Source material START
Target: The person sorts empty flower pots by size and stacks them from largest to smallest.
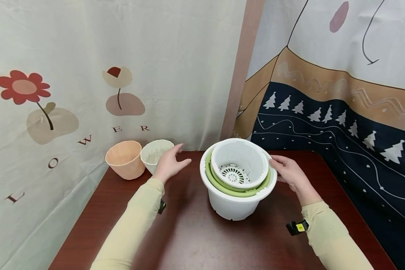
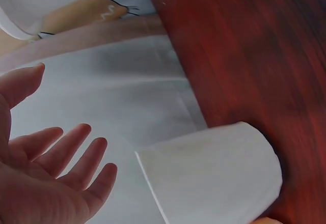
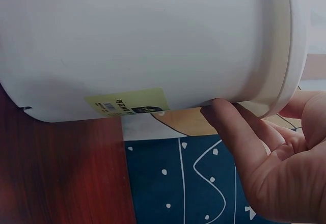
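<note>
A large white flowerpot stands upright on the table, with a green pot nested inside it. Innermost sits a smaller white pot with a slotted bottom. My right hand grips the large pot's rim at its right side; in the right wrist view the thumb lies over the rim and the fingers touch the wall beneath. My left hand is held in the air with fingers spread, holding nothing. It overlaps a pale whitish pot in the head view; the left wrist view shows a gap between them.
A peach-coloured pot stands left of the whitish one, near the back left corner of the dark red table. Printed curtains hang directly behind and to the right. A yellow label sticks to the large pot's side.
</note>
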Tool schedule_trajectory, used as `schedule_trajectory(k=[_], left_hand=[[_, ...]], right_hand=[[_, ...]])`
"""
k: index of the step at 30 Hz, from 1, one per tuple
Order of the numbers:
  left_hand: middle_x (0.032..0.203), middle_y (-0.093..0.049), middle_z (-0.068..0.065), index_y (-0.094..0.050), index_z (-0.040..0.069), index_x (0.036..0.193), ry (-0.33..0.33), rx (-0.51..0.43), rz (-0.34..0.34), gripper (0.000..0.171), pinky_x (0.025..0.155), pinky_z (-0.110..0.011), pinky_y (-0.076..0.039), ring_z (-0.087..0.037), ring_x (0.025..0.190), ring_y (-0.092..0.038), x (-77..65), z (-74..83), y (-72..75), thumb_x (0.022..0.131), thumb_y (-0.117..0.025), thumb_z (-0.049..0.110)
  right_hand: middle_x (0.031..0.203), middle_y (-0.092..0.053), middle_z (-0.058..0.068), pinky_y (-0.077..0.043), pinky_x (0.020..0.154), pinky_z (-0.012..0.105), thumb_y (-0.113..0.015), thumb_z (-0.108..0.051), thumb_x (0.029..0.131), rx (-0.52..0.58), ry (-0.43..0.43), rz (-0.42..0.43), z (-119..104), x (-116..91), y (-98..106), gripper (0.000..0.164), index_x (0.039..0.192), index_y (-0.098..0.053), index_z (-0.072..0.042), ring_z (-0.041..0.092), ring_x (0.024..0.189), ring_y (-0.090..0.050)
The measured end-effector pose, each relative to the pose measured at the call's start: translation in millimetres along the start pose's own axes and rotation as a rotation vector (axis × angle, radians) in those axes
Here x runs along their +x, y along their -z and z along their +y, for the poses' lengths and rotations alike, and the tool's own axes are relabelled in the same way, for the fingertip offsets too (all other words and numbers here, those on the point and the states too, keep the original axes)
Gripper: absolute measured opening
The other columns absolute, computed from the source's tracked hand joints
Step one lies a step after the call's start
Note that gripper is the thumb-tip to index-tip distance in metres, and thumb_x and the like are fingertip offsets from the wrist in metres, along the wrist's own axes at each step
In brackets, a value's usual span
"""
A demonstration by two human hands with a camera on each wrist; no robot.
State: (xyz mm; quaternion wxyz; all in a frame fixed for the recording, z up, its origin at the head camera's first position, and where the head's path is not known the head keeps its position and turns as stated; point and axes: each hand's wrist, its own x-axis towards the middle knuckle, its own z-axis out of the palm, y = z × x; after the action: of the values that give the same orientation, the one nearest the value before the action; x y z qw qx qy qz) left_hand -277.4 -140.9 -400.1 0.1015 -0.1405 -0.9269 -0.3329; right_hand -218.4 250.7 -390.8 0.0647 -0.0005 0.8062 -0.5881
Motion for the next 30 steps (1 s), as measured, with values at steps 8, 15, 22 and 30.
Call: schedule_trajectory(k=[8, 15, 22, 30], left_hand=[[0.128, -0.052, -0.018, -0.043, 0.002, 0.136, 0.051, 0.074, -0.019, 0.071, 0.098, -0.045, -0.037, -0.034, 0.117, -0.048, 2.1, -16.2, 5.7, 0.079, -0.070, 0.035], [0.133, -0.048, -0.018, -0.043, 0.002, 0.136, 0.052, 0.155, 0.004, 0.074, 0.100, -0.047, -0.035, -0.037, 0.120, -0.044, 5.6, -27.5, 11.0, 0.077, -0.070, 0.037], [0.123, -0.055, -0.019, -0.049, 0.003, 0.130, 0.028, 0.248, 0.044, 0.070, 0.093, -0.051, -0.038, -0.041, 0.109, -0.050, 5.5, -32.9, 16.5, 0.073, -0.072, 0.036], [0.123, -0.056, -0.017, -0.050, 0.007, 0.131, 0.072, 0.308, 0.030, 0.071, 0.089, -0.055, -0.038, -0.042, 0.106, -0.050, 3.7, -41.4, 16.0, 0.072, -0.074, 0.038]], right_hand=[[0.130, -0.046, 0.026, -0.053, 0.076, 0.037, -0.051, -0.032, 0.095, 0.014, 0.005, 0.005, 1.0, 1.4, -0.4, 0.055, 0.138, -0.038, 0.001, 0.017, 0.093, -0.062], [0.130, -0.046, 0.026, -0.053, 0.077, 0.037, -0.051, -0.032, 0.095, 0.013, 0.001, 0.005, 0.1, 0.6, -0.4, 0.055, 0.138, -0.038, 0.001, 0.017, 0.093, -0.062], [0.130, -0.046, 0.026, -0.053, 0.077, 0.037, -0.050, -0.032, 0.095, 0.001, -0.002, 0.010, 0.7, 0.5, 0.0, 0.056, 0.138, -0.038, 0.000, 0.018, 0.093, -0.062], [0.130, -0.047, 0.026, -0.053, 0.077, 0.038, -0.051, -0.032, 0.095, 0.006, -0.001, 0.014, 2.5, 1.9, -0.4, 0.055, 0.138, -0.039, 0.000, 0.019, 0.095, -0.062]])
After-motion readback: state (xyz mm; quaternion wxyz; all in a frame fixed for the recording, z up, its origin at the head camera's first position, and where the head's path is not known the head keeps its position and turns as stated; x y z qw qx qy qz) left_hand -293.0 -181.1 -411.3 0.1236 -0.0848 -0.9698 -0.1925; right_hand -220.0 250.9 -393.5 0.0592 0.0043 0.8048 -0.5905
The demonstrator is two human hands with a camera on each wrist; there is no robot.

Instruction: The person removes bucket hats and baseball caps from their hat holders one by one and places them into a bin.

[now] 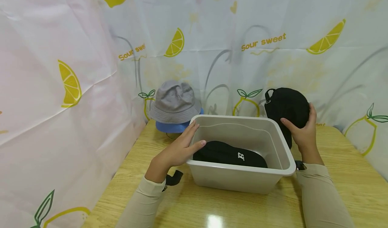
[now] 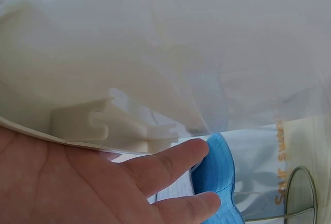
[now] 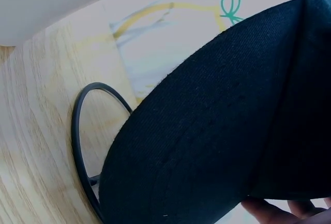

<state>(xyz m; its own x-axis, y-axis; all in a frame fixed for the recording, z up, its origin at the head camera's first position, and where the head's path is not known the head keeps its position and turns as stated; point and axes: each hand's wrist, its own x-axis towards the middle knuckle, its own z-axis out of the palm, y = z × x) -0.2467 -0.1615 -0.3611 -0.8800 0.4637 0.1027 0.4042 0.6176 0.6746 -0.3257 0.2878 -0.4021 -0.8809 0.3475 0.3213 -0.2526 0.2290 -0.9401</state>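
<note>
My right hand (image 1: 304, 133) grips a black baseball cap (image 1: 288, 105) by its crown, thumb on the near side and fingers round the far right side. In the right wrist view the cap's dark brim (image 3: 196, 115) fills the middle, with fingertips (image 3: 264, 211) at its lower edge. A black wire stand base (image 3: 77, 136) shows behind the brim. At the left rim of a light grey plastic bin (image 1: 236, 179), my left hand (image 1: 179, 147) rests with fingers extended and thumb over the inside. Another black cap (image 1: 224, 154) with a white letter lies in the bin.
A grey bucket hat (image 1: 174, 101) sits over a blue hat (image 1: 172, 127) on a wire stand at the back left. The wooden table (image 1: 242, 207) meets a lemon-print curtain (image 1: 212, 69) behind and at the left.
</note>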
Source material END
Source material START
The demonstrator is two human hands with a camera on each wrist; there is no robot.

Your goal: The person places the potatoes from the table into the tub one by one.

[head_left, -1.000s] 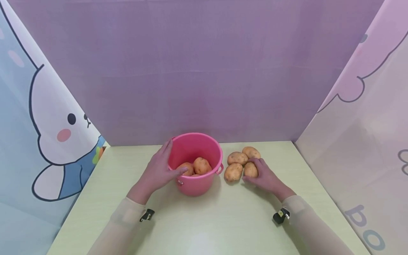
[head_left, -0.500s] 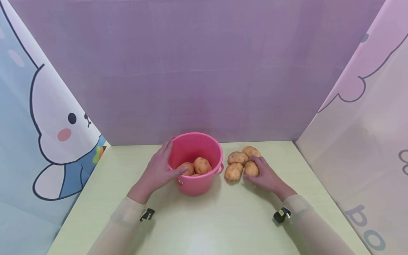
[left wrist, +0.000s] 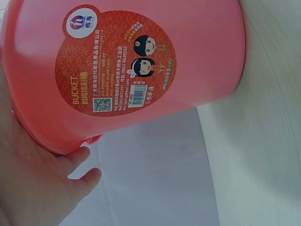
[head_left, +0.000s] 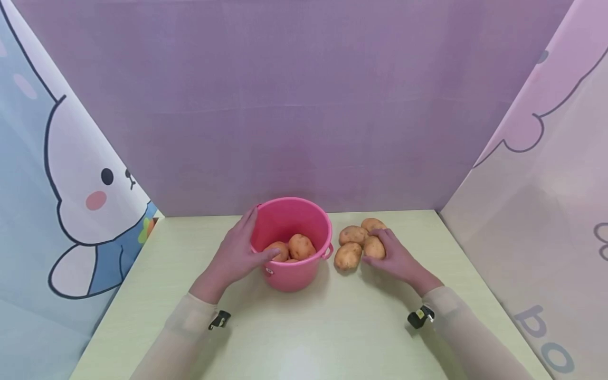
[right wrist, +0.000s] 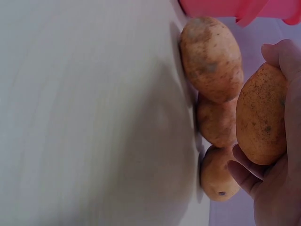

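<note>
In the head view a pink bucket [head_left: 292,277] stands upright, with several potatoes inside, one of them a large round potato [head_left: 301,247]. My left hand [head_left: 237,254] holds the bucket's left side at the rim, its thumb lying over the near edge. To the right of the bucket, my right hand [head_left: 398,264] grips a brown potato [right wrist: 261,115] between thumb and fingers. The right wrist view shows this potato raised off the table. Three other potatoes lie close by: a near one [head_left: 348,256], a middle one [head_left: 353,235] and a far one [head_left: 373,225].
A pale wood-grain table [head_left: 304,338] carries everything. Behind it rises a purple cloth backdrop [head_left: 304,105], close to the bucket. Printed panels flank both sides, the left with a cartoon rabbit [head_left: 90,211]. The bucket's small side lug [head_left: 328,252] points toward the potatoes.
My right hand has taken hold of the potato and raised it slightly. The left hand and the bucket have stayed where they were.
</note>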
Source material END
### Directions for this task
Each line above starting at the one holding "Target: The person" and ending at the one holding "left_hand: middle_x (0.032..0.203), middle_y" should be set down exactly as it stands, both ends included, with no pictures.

### Expected answer
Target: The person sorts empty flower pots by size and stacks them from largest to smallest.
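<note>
A large white flowerpot stands upright on the table, with a green pot nested inside it. Innermost sits a smaller white pot with a slotted bottom. My right hand grips the large pot's rim at its right side; in the right wrist view the thumb lies over the rim and the fingers touch the wall beneath. My left hand is held in the air with fingers spread, holding nothing. It overlaps a pale whitish pot in the head view; the left wrist view shows a gap between them.
A peach-coloured pot stands left of the whitish one, near the back left corner of the dark red table. Printed curtains hang directly behind and to the right. A yellow label sticks to the large pot's side.
</note>
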Tool schedule_trajectory, used as `schedule_trajectory(k=[_], left_hand=[[_, ...]], right_hand=[[_, ...]])`
"""
k: index of the step at 30 Hz, from 1, one per tuple
Order of the numbers:
  left_hand: middle_x (0.032..0.203), middle_y (-0.093..0.049), middle_z (-0.068..0.065), index_y (-0.094..0.050), index_z (-0.040..0.069), index_x (0.036..0.193), ry (-0.33..0.33), rx (-0.51..0.43), rz (-0.34..0.34), gripper (0.000..0.171), pinky_x (0.025..0.155), pinky_z (-0.110..0.011), pinky_y (-0.076..0.039), ring_z (-0.087..0.037), ring_x (0.025..0.190), ring_y (-0.092..0.038), x (-77..65), z (-74..83), y (-72..75), thumb_x (0.022..0.131), thumb_y (-0.117..0.025), thumb_z (-0.049..0.110)

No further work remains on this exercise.